During the final presentation of the project, we explained that the particularly high-dimensionality properties proved to be too much for Weka (it would use up all available RAM), so smaller sample sizes were used for those. However, we were told that using sparse vector representation as Weka’s input could allow it to be more efficient. Fortunately, our design proved to be robust enough that I could implement (and test) the change during the presentation (1278645). Indeed, we now had no problems with the high-dimensionality properties, and repeated our runs, updating the documentation (after we were given our grade…)

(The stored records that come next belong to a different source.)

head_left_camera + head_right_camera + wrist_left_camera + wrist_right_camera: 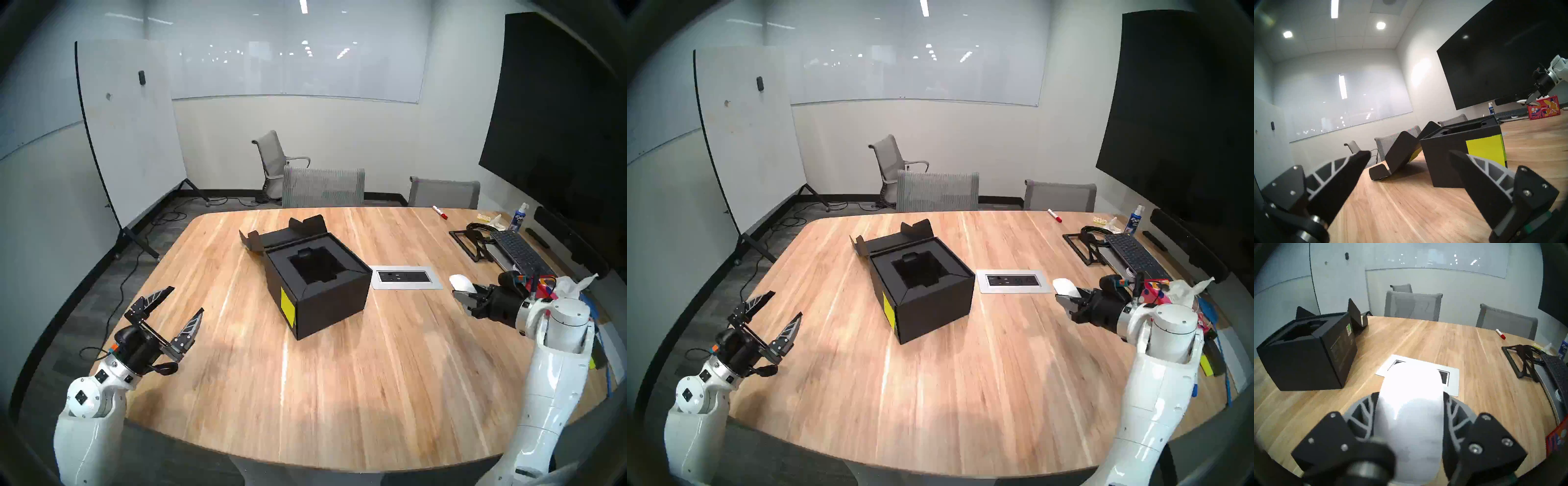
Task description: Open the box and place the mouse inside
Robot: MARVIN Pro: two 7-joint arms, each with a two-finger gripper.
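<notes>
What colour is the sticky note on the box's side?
Bright yellow sticky note on the black box; clearest in the left wrist view.

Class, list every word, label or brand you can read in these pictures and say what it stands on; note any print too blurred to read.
"EXPO": partly readable on the white-and-blue spray bottle.
Brand script on the red floral tissue box: too small to read.
Pale print on the matte black cardboard box: blurred.
Yellow sticky note: blank.

The mouse (1412, 412) is washed out and blurred in the right wrist view, its near end lost behind the jaws. The box (317, 292) well's floor is too dark to read. The tissue box (1558, 438) is cut off at the edge.
</notes>
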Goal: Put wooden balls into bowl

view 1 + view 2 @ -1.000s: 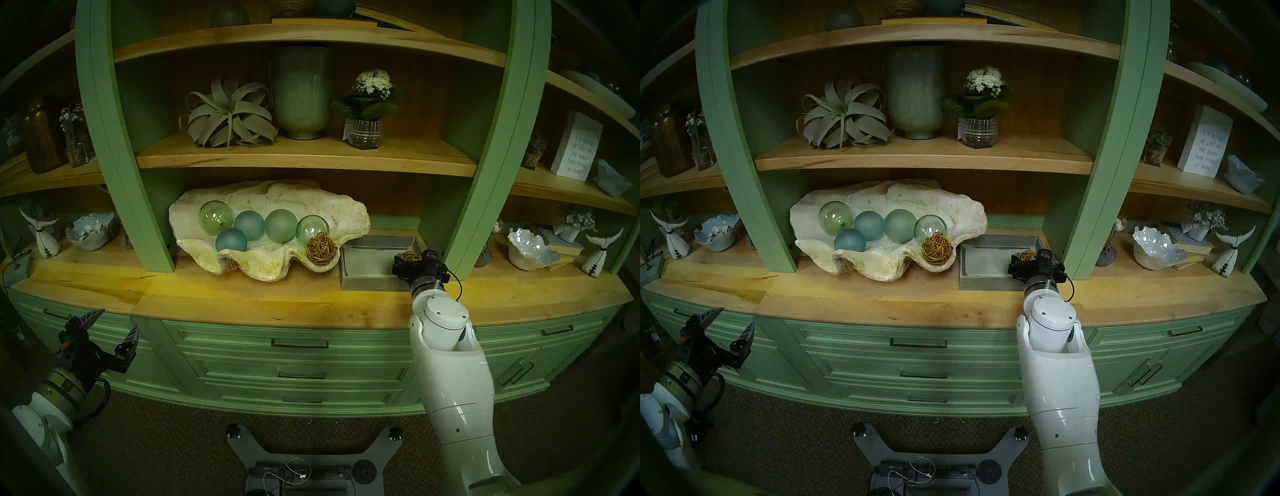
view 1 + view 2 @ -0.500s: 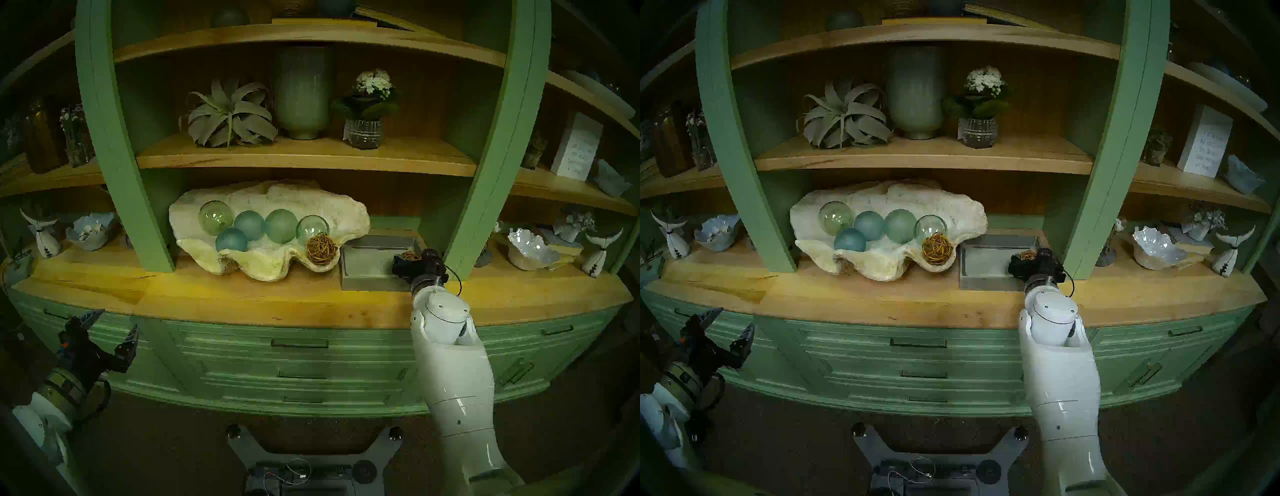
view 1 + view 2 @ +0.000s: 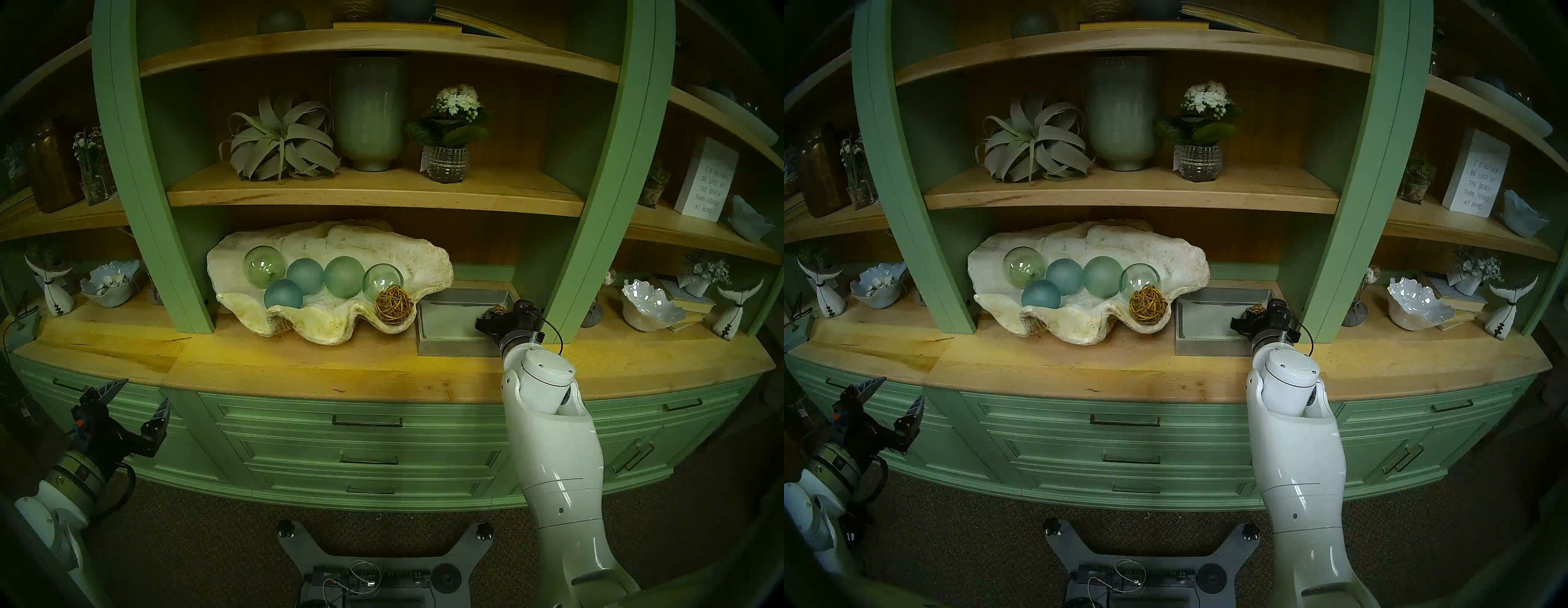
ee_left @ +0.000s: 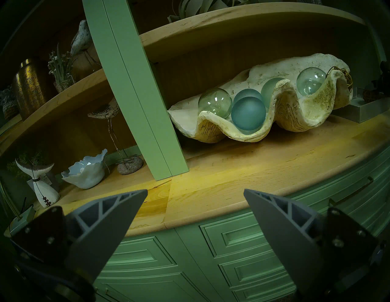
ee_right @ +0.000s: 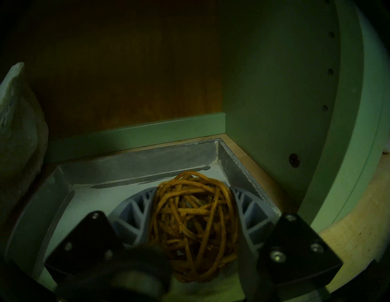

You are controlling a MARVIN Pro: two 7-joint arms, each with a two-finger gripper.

There’s a somewhat eerie aspect to this project. Having used SVM, I have no idea how it works. While I know exactly how my Python code works, and exactly what the SVM algorithm does, I still don’t know how to tell a translated text from one written in English originally. Even looking at the SVM output, which details exactly what the resulting classifier does, the data is the result of analyzing thousands of texts, and something of an “intuition” the classifier has generated from its “experience”; certainly not a formal algorithm that I can read and understand. While I could read it and painstakingly apply it manually to text, I’d be blindly following a program which I do not understand, much like a Rubik’s Cube novice following an algorithm, not (yet) understanding why it solves the cube, and being quite surprised when it does. With the high complexity of the resulting classifier (for example - for every three letters, look up its index in a 17,576-entry list and increment it by a factor), I’d have no chance of ever understanding how it works. In essence, I’ve written code to have my computer learn how to do something, but it cannot practically teach me what it has learned.